- THE PROBLEM -
In the listing below, find the line with "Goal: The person", then repeat exactly every line from the top through that one.
============================================================
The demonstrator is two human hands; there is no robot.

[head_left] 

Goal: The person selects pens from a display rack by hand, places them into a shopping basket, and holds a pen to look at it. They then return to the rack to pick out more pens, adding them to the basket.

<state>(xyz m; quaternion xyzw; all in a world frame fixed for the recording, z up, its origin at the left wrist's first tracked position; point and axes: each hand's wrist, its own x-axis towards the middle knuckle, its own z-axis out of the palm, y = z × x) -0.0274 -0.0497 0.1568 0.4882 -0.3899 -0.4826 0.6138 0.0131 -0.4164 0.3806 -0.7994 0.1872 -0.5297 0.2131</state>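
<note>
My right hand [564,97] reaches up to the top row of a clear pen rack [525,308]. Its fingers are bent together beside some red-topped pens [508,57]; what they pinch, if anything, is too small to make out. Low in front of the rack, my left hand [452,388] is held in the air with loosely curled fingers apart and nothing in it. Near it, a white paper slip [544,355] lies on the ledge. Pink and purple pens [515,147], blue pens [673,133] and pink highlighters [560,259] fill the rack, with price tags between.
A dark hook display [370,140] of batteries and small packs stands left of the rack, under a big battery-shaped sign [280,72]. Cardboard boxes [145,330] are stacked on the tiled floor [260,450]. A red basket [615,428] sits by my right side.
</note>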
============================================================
- RESULT -
The demonstrator is two human hands; there is no robot.

[head_left] 

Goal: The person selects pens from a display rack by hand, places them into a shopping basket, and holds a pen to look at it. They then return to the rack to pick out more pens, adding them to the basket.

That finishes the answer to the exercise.